▸ Activity: Please print the entries below exactly, from the line with "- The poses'" through the line with "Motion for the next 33", including both of those lines and leaving out all others.

====== Information supplied

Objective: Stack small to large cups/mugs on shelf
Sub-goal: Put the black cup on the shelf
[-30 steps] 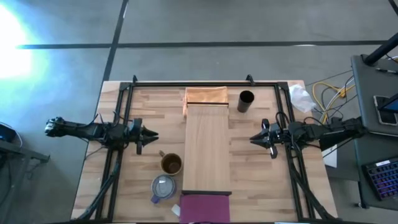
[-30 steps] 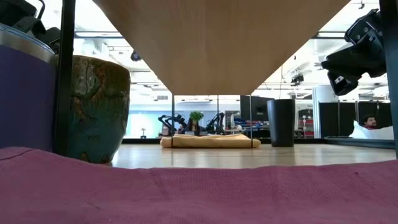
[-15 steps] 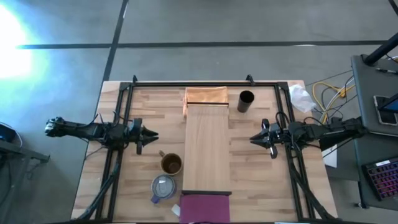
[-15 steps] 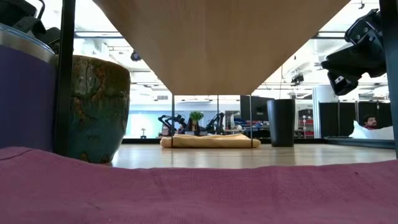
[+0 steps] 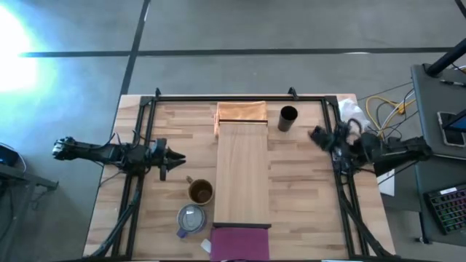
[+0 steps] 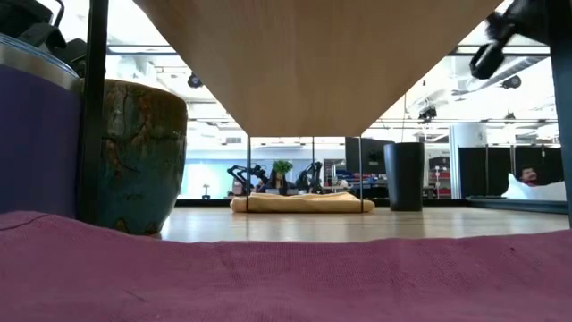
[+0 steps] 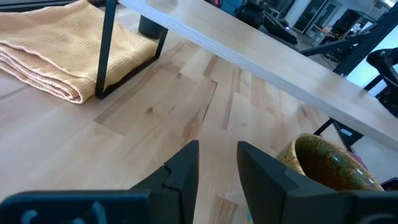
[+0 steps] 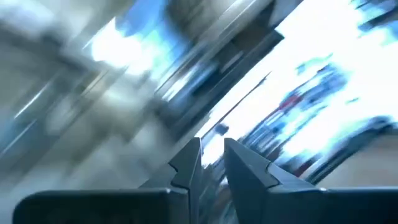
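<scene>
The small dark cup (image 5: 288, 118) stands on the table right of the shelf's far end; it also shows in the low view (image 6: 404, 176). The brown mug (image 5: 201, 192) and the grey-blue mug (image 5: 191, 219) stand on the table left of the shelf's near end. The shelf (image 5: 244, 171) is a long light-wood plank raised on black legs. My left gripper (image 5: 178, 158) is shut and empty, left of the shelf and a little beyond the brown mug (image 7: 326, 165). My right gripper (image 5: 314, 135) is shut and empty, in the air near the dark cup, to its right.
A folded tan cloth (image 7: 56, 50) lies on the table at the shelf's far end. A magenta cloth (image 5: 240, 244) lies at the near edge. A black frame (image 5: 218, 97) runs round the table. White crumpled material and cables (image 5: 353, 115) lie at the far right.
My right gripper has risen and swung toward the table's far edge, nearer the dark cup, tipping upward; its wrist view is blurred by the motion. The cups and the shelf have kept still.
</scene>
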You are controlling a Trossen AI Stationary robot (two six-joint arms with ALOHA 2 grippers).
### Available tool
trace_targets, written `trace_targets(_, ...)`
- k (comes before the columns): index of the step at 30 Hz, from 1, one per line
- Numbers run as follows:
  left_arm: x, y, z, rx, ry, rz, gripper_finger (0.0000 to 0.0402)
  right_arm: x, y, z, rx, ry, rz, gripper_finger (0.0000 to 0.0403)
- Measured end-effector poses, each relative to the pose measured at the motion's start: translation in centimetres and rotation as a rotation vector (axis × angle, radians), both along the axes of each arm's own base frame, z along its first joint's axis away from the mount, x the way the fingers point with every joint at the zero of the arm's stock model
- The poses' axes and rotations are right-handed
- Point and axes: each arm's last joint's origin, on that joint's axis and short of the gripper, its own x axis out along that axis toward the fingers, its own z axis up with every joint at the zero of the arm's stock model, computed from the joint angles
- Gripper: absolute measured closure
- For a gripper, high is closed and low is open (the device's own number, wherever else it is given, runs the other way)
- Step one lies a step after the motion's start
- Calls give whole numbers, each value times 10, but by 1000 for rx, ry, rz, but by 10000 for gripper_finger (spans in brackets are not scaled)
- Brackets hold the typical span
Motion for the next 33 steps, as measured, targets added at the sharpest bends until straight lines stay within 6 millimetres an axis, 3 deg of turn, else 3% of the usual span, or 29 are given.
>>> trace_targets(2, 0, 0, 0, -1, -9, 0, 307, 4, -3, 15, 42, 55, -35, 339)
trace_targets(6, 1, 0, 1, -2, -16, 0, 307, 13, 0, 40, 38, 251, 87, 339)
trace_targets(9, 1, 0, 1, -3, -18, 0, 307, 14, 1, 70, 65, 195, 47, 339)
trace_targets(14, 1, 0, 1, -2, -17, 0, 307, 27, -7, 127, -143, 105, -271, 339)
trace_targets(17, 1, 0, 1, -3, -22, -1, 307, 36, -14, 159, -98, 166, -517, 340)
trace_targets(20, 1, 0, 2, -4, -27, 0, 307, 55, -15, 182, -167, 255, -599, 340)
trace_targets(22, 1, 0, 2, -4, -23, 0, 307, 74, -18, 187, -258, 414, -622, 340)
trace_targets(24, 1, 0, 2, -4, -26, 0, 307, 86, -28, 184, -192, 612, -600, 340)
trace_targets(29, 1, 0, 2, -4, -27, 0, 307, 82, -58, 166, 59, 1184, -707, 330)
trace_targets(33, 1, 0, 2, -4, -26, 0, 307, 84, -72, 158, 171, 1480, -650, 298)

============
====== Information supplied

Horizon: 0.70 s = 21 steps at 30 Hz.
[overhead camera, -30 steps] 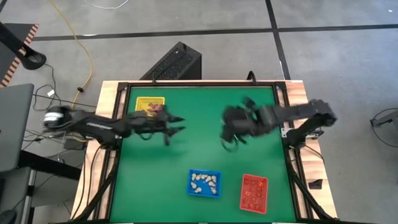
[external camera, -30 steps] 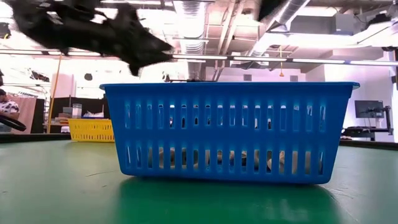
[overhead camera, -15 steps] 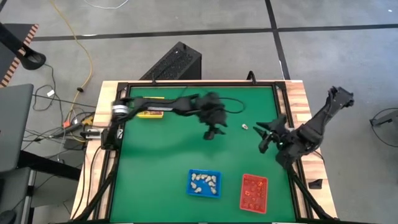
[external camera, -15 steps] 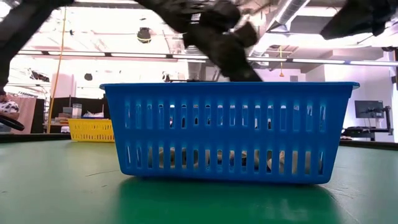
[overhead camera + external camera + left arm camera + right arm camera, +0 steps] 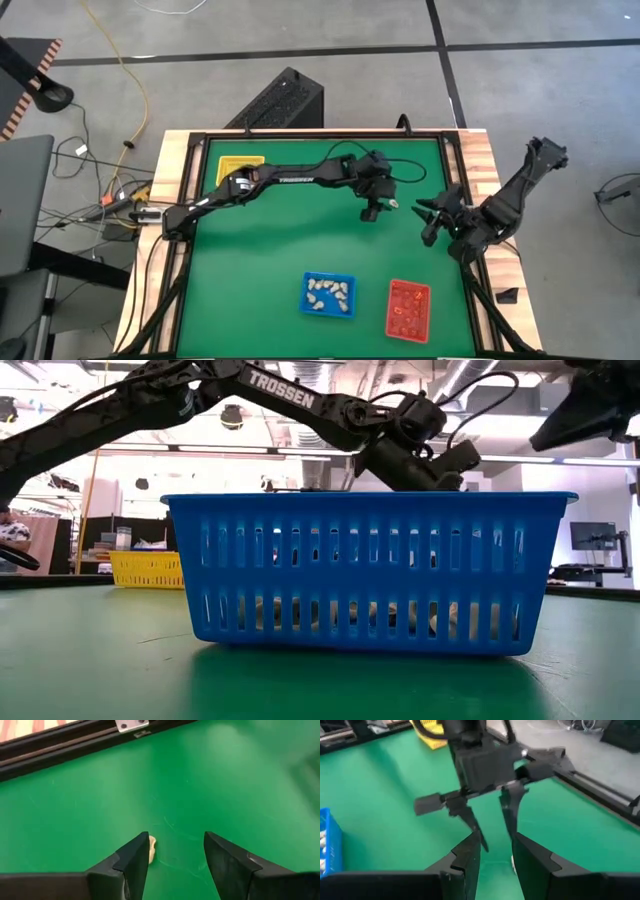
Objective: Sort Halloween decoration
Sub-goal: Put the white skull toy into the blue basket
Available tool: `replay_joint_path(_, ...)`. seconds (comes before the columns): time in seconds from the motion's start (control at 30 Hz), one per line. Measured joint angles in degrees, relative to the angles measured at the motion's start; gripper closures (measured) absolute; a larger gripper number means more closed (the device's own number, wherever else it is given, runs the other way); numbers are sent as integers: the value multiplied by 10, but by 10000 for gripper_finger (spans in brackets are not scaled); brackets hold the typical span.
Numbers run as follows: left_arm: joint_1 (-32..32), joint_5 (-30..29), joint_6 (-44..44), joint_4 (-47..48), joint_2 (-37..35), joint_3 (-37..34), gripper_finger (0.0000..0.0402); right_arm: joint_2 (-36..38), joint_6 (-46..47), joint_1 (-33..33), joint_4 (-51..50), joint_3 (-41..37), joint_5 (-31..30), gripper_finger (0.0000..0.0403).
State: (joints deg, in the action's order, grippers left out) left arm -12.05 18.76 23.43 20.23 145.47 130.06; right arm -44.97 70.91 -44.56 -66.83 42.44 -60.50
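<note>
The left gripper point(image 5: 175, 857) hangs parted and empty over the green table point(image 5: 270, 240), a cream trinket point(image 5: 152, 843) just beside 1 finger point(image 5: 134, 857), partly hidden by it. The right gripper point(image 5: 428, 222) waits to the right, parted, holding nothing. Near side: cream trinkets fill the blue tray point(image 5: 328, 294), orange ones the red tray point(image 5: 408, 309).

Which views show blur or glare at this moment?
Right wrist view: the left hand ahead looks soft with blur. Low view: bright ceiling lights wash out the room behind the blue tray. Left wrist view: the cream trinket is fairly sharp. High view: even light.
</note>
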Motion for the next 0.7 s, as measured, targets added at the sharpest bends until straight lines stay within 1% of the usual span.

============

▸ Response area:
- The poses' axes and rotations are right-handed
- Point and axes: each arm's last joint's origin, on that joint's axis and short of the gripper, its own x axis out along that axis toward the fingers, its own z axis up with every joint at the zero of the arm's stock model, computed from the joint angles
- Gripper: absolute measured closure
- For a gripper, high is closed and low is open (the device's own number, wherever else it is given, runs the other way)
- Step one lies a step after the motion's start
- Calls give whole numbers, each value times 10, but by 1000 for rx, ry, rz, but by 10000 for gripper_finger (spans in brackets are not scaled)
- Brackets hold the typical span
Motion for the next 33 steps, as measured, targets added at the sharpest bends until straight lines stay within 6 millimetres an axis, 3 deg of turn, else 3% of the usual span, or 29 are given.

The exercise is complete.